C best practice for using stack memory for incomplete structs

Question

There are times when I want to have a struct which is incomplete (only a single C file knows about its members), so I can define an API for any manipulations and so developers can't easily manipulate it outside the API.

The problem with doing this, its it often means you need a constructor function, which allocates the data, and free it after (using malloc and free).

In some cases this makes very little sense from a memory management perspective, especially if the struct is small, and its allocated and freed a lot.

So I was wondering what might be a portable way to keep the members local to the C source file, and still use stack allocation.

Of course this is C, if someone wants to mess with the struct internals they can, but I would like it to warn or error if possible.

Example, of a simple random number generator (only include new/free methods for brevity).

Header: rnd.h

struct RNG;
typedef struct RNG RNG;

struct RNG *rng_new(unsigned int seed);
void        rng_free(struct RNG *rng);

Source: rnd.c

struct RNG {
    uint64_t X;
    uint64_t Y;
};

RNG *rng_new(unsigned int seed)
{
    RNG *rng = malloc(sizeof(*rng));
    /* example access */
    rng->X = seed;
    rng->Y = 1;
    return rng;
}

void rng_free(RNG *rng)
{
    free(rng);
}

Other source: other.c

#include "rnd.h"
void main(void)
{
    RND *rnd;

    rnd = rnd_new(5);

    /* do something */

    rnd_free(rnd);
}

Possible solutions

I had 2 ideas how it could be done, both feel a bit of a kludge.

Declare the size only (in the header)

Add these defines to the header.

Header: rnd.h

#define RND_SIZE      sizeof(uint64_t[2])
#define RND_STACK_VAR(var) char _##var##_stack[RND_SIZE]; RND *rnd = ((RND *)_##var##_stack)

void rnd_init(RND *rnd, unsigned int seed);

To ensure the sizes are in sync.

Source: rnd.c

#include "rnd.h"

struct RNG {
    uint64_t X;
    uint64_t Y;
};

#define STATIC_ASSERT(expr, msg) \
    extern char STATIC_ASSERTION__##msg[1]; \
    extern char STATIC_ASSERTION__##msg[(expr) ? 1 : 2]

/* ensure header is valid */
STATIC_ASSERT(RND_SIZE == sizeof(RNG))

void rng_init(RNG *rng, unsigned int seed)
{
    rng->X = seed;
    rng->Y = 1;
}

Other source: other.c

#include "rnd.h"

void main(void)
{
    RND_STACK_VAR(rnd);

    rnd_init(rnd, 5);

    /* do something */

    /* stack mem, no need to free */
}

Keeping the size in sync for large struct members may be a hassle, but for small struct's it's not such a problem.

Conditionally hide the `struct` members (in the header)

Using GCC's deprecated attribute, however if there is some more portable way to do this it would be good.

Header: rnd.h

#ifdef RND_C_FILE
#  define RND_HIDE /* don't hide */
#else
#  define RND_HIDE __attribute__((deprecated))
#endif

struct RNG {
    uint64_t X RND_HIDE;
    uint64_t Y RND_HIDE;
};

Source: rnd.c

#define RND_C_FILE
#include "rnd.h"

void main(void)
{
    RND rnd;

    rnd_init(&rnd, 5);

    /* do something */

    /* stack mem, no need to free */
}

This way you can use RND as a regular struct defined on the stack, just not access its members without some warning/error.
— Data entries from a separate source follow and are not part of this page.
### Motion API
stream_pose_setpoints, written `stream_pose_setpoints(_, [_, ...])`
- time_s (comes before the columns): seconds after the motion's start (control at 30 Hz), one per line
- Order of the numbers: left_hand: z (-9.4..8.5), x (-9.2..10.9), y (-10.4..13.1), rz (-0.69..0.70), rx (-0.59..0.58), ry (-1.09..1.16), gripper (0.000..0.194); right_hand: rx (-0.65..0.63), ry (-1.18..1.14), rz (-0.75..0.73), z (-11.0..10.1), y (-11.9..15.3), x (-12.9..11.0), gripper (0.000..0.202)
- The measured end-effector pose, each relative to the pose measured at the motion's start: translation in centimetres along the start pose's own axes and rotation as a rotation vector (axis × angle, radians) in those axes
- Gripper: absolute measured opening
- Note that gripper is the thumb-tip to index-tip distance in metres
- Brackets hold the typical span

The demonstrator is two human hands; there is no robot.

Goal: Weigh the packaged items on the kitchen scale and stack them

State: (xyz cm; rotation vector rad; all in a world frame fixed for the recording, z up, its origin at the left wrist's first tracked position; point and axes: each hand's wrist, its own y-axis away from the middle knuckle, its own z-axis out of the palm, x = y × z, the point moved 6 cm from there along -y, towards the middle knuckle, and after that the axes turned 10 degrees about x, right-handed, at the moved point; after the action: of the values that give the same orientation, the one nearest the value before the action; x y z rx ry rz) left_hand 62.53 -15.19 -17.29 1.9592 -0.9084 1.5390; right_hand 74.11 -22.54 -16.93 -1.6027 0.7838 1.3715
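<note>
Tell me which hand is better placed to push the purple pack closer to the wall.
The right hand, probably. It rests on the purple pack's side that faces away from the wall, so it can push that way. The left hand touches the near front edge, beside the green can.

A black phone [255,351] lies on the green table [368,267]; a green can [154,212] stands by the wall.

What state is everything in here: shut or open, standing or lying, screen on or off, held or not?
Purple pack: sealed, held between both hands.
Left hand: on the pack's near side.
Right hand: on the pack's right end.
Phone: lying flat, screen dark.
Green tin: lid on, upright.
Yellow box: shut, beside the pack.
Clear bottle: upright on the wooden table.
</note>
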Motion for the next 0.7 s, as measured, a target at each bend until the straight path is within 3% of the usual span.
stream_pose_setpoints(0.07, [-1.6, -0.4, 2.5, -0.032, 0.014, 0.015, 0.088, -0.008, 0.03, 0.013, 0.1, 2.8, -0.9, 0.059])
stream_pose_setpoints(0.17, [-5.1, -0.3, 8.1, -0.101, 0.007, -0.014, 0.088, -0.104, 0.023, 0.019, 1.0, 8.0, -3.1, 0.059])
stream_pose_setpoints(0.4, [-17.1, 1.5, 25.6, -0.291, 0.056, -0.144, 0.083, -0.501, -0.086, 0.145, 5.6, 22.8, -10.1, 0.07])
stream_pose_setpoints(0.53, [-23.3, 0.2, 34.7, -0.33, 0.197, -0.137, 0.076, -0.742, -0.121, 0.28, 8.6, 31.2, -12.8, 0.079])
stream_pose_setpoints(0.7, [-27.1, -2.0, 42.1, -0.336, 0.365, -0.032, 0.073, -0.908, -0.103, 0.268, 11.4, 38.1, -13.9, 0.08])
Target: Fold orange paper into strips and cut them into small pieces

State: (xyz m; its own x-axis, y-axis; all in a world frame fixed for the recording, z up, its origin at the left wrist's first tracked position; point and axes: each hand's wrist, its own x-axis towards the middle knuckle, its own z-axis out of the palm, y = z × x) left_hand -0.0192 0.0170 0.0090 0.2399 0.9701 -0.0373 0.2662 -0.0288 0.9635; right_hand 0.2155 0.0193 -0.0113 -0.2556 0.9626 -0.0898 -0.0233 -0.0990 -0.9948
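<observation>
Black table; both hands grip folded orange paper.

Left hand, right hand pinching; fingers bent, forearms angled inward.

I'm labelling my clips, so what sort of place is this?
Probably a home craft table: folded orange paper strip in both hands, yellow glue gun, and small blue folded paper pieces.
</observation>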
But its GCC only.

Another very similar question: http://stackoverflow.com/questions/2672015/hiding-members-in-a-c-struct — harmic, Apr 02 '14 at 05:53
@harmic while the Q is similar, mine is from the point-of-view of memory allocation. — ideasman42, Aug 07 '14 at 23:57

score 4 · Answer 1 · answered Apr 02 '14 at 17:13

You can accomplish this in standard C in a manner similar to your first example, though not without going through a great deal of pain to evade aliasing violations.

For now let's just look at how to define the type. In order to keep it fully opaque we'll need to use a VLA that takes the size from a function at runtime. Unlike the size, alignment can't be done dynamically, so we have to maximally align the type instead. I'm using C11's alignment specifiers from stdalign.h, but you can substitute your favorite compiler's alignment extensions if you want. This allows the type to freely change without breaking ABI just like a typical heap-allocated opaque type.

//opaque.h
size_t sizeof_opaque();
#define stack_alloc_opaque(identifier) \
    alignas(alignof(max_align_t)) char (identifier)[sizeof_opaque()]

//opaque.c
struct opaque { ... };
size_t sizeof_opaque(void) { return sizeof(struct opaque); }

Then, to create an instance blackbox of our faux type, the user would use stack_alloc_opaque(blackbox);

Before we can go any further we need to determine how the API is going to be able to interact with this array masquerading as a struct. Presumably we also want our API to accept heap allocated struct opaque*s, but in function calls our stack object decays to a char*. There are a few conceivable options:

Force the user to compile with an equivalent of -Wno-incompatible-pointer-types
Force the user to manually cast in every call like func((struct opaque*)blackbox);
Resort to redefining stack_alloc_opaque() to use a throwaway identifier for the array, and then assign that to a struct opaque pointer within the macro. But now our macro has multiple statements and we're polluting the namespace with an identifier the user doesn't know about.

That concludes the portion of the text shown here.